I want to calculate the cM between two different windows along a chromosome. My code has three nested loops. For sample, I use random number stand for the recombination map.
import random
windnr = 54800
w, h = windnr, windnr
recmatrix = [[0 for x in range(w)] for y in range(h)]
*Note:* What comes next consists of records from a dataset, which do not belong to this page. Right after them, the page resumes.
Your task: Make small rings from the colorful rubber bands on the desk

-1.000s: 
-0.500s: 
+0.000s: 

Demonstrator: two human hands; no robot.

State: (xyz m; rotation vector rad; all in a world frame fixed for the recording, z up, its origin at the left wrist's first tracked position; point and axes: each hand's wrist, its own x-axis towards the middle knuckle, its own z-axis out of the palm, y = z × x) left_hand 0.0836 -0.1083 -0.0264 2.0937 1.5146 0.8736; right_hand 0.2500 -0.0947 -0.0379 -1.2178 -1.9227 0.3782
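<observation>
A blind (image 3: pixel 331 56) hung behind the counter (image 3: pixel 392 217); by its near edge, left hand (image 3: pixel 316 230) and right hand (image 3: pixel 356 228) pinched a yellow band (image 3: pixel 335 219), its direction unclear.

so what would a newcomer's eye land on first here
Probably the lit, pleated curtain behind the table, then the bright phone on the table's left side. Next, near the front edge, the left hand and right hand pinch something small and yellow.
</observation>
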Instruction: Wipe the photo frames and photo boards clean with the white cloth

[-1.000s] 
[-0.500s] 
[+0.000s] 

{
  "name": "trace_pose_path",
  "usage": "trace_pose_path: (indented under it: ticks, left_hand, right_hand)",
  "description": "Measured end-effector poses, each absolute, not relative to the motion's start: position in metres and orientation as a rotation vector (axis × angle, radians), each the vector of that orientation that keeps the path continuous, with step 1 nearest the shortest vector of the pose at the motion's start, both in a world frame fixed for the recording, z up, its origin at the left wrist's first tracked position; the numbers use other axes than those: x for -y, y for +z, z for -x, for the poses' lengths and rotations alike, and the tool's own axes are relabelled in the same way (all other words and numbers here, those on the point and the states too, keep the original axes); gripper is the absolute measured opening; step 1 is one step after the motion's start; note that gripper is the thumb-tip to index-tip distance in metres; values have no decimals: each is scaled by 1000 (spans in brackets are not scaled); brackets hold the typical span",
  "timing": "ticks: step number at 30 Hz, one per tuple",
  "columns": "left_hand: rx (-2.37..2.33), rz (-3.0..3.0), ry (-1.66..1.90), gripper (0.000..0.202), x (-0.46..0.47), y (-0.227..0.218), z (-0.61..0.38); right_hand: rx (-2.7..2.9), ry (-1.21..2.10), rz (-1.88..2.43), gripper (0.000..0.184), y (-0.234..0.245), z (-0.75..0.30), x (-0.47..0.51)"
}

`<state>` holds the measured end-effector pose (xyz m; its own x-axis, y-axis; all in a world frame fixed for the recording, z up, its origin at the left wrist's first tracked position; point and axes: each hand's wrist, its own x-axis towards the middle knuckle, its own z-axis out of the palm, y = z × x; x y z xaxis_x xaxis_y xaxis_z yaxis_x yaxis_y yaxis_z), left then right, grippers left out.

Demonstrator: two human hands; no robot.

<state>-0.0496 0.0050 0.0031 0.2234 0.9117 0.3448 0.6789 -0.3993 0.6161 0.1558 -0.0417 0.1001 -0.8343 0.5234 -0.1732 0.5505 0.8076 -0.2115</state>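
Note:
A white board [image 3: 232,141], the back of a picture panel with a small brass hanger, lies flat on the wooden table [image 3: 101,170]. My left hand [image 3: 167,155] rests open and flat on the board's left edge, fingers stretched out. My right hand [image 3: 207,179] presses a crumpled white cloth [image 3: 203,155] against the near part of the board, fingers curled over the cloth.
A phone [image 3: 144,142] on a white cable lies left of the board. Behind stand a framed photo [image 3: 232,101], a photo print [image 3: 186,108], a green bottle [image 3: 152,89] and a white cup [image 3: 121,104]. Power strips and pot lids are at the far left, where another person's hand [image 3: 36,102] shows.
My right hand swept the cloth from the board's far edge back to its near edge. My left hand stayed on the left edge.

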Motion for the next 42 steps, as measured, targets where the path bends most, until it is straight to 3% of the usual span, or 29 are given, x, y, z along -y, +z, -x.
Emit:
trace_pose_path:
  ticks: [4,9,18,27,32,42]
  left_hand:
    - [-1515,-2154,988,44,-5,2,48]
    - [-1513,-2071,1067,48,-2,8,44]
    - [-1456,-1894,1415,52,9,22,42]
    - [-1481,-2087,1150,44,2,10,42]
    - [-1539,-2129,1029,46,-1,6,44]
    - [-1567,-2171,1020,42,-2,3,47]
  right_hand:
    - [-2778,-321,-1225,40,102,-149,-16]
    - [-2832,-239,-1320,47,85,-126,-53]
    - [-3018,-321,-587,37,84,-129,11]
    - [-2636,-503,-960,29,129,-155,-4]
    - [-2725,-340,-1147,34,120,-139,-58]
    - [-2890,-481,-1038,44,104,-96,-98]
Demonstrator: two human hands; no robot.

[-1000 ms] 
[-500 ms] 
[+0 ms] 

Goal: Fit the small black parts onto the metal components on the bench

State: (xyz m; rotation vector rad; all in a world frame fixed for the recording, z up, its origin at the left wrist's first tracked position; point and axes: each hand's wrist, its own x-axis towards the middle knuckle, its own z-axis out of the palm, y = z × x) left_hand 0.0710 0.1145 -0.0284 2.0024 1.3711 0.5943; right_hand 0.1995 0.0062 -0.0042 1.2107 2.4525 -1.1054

#Generate 54800 random numbers between 10 and 30
rec_map = random.sample(range(0, 30), 54800)
for i in range(windnr):
for j in range(windnr):
recmatrix[i][j] = 0.25 * rec_map[i] #mean distance within own window
if i > j:
recmatrix[i][j] = recmatrix[i][j] + 0.5 * rec_map[j] #+ mean rdistance final window
for k in range(i-1,j,-1):
recmatrix[i][j] = recmatrix[i][j] + rec_map[k] #add all windows between i and j
if i < j:
recmatrix[i][j] = recmatrix[i][j] + 0.5 * rec_map[j] #+ mean distance final window
for k in range(i+1,j):
recmatrix[i][j] = recmatrix[i][j] + rec_map[k] #add all windows between i and j
#j += 1
if i % 10 == 0:
print("window {}".format(i))
#i += 1
The calculation costs a lot of time. I have to calculate almost 7 days for my data.
Can I speed up the nested for loop within 10 hours?
How can I increase the performance?
Although the 2D array has 3 billion items (~96 GB when being floats), I would rule out hard disk swapping issues, since the server which does the computation has 200 GB of RAM.